**Exercise brief:**
Once you find the line with "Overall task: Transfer" in the entries below, return exactly every line from it through the line with "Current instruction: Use".
Top of Excerpted data
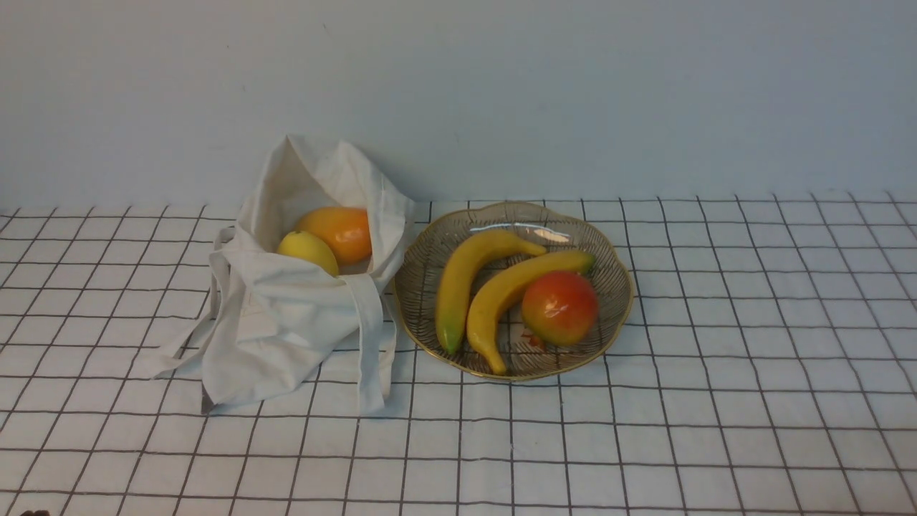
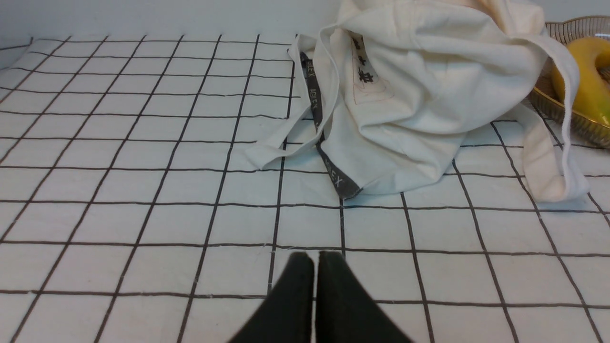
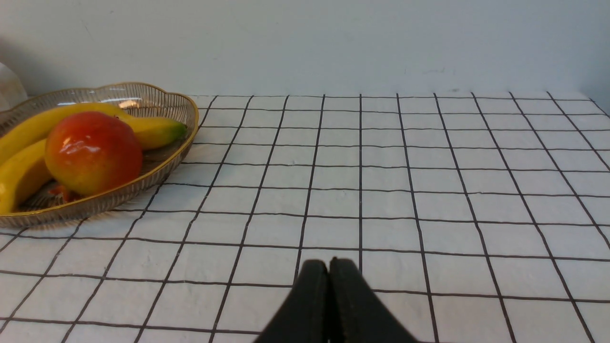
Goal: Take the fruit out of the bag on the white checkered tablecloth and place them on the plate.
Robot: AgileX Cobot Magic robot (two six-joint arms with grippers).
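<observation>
The off-white cloth bag (image 1: 286, 308) sits open on the white checkered tablecloth (image 1: 716, 401), left of the plate (image 1: 616, 315). Inside it lie the glossy orange fruit (image 1: 340, 231) and the yellow lemon (image 1: 308, 251). Two yellow bananas (image 1: 466, 276) (image 1: 509, 294) lie in the gold-rimmed glass plate. Neither arm shows in the front view. My left gripper (image 2: 315, 259) is shut and empty, low over the cloth, a few squares short of the bag (image 2: 419, 95). My right gripper (image 3: 329, 266) is shut and empty, over bare cloth, with the plate (image 3: 157, 176) off to one side.
A round red-and-yellow fruit (image 1: 559, 307) lies in the plate against the bananas. The bag's strap handles (image 1: 372, 344) trail onto the cloth toward me and to its left. A plain pale wall (image 1: 573, 93) stands behind the table.
</observation>
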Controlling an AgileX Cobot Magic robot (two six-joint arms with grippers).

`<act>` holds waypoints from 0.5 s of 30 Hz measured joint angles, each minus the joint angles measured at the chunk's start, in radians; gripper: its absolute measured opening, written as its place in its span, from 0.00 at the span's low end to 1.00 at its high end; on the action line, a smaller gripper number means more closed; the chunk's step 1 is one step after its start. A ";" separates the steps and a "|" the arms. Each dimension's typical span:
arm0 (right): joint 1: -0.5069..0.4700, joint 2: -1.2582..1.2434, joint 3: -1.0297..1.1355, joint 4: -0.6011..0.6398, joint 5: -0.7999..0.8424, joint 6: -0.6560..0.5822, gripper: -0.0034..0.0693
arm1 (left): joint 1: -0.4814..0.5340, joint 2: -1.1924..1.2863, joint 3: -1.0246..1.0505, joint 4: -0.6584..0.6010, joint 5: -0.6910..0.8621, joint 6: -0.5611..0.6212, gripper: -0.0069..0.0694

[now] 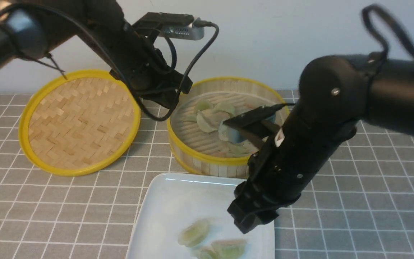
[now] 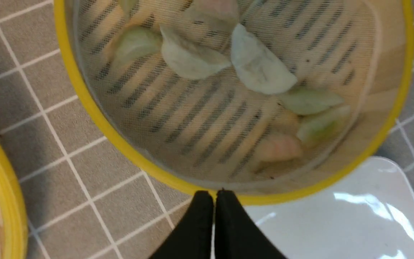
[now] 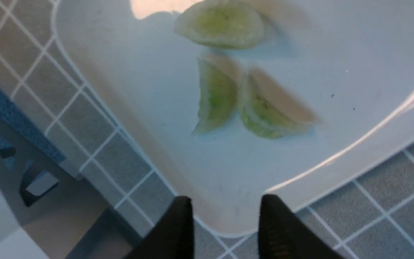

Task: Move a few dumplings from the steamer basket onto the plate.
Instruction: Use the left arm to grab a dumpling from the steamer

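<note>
Jaws of the left gripper (image 2: 214,196) are pressed together on nothing; those of the right gripper (image 3: 225,207) stand somewhat apart, also empty.

Left gripper tips hang over the yellow rim of the steamer basket (image 1: 207,158), on its left side as the front view shows it. The right gripper hangs low over the right edge of the plate (image 1: 164,208), which sits just near of the basket on the grey grid cloth (image 1: 354,201). Three pale green dumplings (image 3: 221,25) lie in the near part of the plate: two side by side and touching, the third just beside them. More dumplings, green, cream and one faintly pink, lie on the basket's slatted floor. A woven disc (image 1: 79,122) with a yellow rim sits left of the basket, close to it.
</note>
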 joint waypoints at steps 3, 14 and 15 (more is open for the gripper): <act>0.000 -0.123 0.000 0.000 0.019 0.036 0.14 | 0.000 0.106 -0.106 0.004 0.006 0.000 0.08; 0.000 -0.413 0.000 -0.067 0.020 0.160 0.03 | -0.034 0.316 -0.294 0.048 -0.030 0.087 0.39; 0.000 -0.422 0.000 -0.082 0.020 0.175 0.03 | -0.037 0.321 -0.295 0.054 -0.039 0.088 0.43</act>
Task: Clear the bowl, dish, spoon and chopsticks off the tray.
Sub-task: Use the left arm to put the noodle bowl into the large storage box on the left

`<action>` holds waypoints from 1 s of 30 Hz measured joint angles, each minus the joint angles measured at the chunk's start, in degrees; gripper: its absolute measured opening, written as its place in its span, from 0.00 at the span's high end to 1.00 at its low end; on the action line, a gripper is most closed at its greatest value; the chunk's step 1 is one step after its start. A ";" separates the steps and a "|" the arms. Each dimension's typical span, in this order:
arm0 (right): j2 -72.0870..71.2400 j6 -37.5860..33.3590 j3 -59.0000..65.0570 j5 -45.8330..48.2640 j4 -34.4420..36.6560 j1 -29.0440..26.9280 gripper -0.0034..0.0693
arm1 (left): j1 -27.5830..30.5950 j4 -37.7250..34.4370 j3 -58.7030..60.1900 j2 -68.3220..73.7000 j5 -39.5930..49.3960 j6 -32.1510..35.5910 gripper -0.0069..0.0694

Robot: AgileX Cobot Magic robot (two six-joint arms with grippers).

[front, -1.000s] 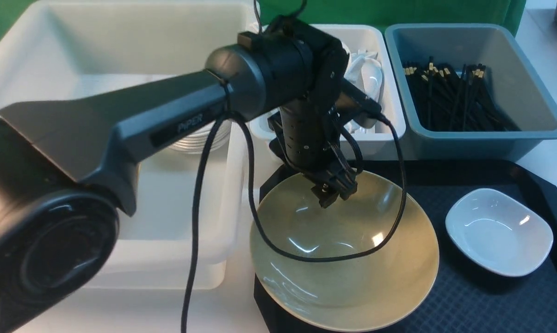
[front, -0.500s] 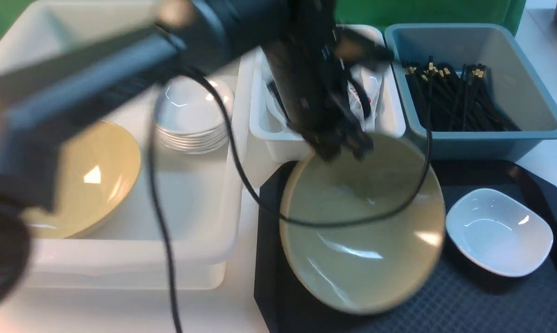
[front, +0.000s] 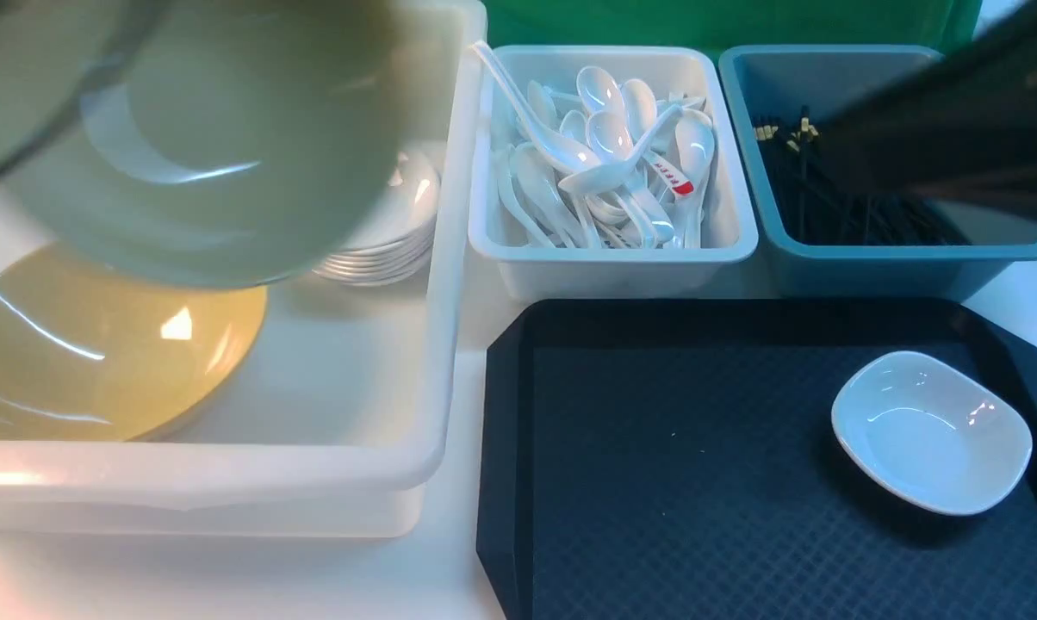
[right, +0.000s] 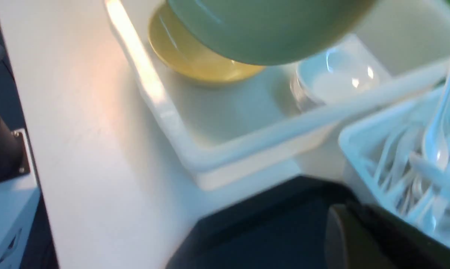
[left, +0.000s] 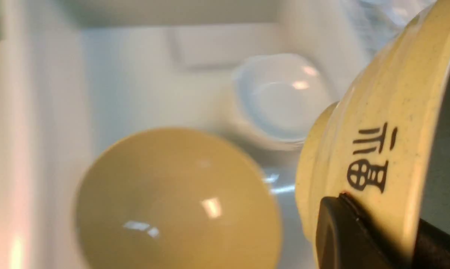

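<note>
The pale olive bowl [front: 191, 138] hangs tilted in the air over the big white tub at the far left, blurred by motion. My left gripper [left: 412, 239] is shut on its rim, one finger [left: 344, 231] pressed on the outer wall under a black character mark; the gripper itself is out of the front view. The bowl also shows in the right wrist view [right: 266, 26]. The white dish [front: 932, 430] sits alone at the right of the black tray [front: 656, 482]. No spoon or chopsticks lie on the tray. My right arm [front: 940, 129] is a dark blur at the far right; one finger [right: 352, 239] shows.
The white tub [front: 450, 258] holds another yellow bowl [front: 96, 353] and a stack of small white dishes [front: 398, 224]. A white tub of spoons [front: 613, 258] and a grey-blue tub of black chopsticks [front: 915, 267] stand behind the tray.
My left arm lifted the bowl off the tray and swung it left and up over the white tub. The right arm has come into view at the top right.
</note>
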 joint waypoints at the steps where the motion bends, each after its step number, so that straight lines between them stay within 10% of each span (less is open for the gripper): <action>1: 0.29 -0.37 -0.43 -1.35 0.39 0.59 0.87 | 7.50 -2.19 5.21 -1.65 -1.18 0.35 0.90; 6: 0.36 -1.28 -0.50 -2.34 0.27 0.95 0.88 | 20.83 -12.69 19.18 -0.92 -9.09 6.52 0.90; 15: 0.42 -1.68 -0.50 -1.07 -0.04 0.94 0.87 | 21.99 -16.47 29.61 6.53 -22.18 13.54 0.87; 30: 0.42 0.72 -0.50 -0.74 -4.12 0.94 0.86 | 21.40 -5.34 22.04 7.60 -18.27 11.11 0.16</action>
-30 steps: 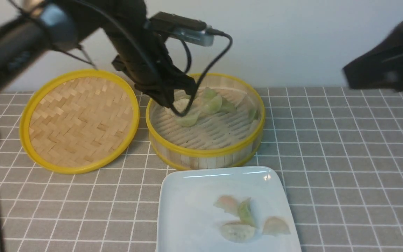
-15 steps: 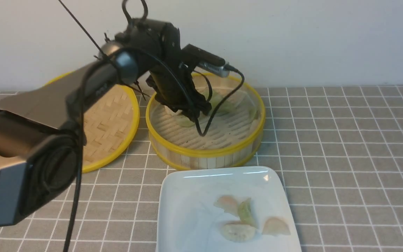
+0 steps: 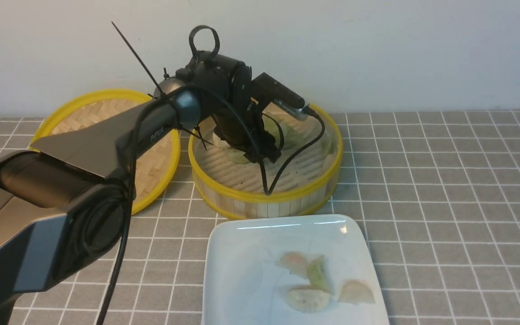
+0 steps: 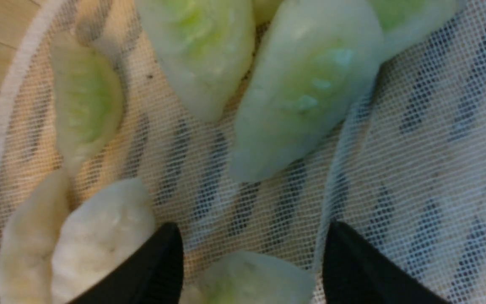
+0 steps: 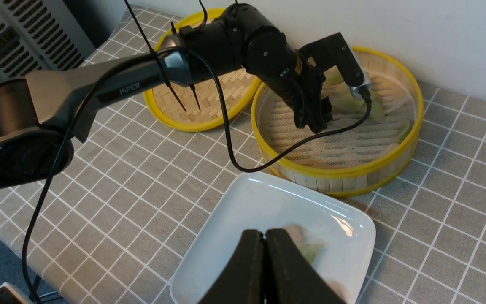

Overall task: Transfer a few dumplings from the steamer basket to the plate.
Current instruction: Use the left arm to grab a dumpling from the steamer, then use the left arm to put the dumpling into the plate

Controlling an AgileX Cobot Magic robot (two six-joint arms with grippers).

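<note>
Lid [image 3: 84, 113] of woven bamboo lies flat toward the table's [image 3: 445, 203] back edge, just beside the steamer basket [image 3: 266, 198] on its right. Inside the basket the left gripper [image 3: 264, 155] hangs low over the mesh-lined floor. Its jaws are spread wide with a pale green dumpling [image 4: 251, 278] lying between them, and other dumplings [image 4: 306, 93] lie just beyond. The plate [image 3: 242, 253] sits at the front edge, carrying four more dumplings [image 3: 318, 275]. The right gripper [image 5: 265, 253], pressed together on nothing, points down at it.

A plain white wall [image 3: 422, 49] stands behind the grey, white-gridded tablecloth [image 3: 449, 189].
</note>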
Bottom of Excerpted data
**Response to this task:**
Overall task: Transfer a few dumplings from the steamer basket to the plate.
Current instruction: Use the left arm to grab a dumpling from the steamer, then use the left arm to put the dumpling into the plate

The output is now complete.